**YOUR ASSIGNMENT:**
Pick every line with "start" from the material below.

**DATASET CONTENT:**
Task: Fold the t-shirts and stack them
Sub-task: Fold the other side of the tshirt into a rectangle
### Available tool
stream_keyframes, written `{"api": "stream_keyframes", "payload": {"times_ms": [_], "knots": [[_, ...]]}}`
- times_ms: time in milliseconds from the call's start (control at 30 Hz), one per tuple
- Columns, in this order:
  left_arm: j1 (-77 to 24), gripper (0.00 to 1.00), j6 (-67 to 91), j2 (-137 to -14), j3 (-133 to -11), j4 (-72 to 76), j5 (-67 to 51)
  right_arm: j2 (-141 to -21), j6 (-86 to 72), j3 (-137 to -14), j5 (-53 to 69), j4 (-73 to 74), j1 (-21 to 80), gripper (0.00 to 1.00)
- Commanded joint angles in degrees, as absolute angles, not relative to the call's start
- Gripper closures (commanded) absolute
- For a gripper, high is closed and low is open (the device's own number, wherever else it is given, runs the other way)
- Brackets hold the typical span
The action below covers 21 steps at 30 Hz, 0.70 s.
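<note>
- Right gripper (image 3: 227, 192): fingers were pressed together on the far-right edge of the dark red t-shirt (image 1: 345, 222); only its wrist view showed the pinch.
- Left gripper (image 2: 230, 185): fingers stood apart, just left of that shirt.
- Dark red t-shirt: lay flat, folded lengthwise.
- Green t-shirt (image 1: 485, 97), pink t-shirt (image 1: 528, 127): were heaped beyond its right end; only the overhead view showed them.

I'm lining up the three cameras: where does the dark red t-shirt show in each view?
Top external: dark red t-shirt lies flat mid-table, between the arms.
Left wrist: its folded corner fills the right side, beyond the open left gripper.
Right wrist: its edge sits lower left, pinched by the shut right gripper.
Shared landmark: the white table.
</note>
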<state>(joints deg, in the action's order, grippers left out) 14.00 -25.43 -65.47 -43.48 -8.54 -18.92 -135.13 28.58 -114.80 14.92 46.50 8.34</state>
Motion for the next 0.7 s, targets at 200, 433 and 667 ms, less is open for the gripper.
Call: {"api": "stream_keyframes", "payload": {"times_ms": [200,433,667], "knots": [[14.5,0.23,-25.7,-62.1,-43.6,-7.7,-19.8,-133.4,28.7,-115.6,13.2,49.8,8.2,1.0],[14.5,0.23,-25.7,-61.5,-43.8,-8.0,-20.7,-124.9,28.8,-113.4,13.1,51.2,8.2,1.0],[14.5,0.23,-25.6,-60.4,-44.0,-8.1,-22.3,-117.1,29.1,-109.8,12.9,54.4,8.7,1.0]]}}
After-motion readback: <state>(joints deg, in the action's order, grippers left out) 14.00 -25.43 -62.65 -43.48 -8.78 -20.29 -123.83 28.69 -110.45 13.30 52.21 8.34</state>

**OUTPUT BELOW:**
- times_ms: time in milliseconds from the call's start (control at 30 Hz), one per tuple
- Commanded joint angles in degrees, as absolute angles, not relative to the call's start

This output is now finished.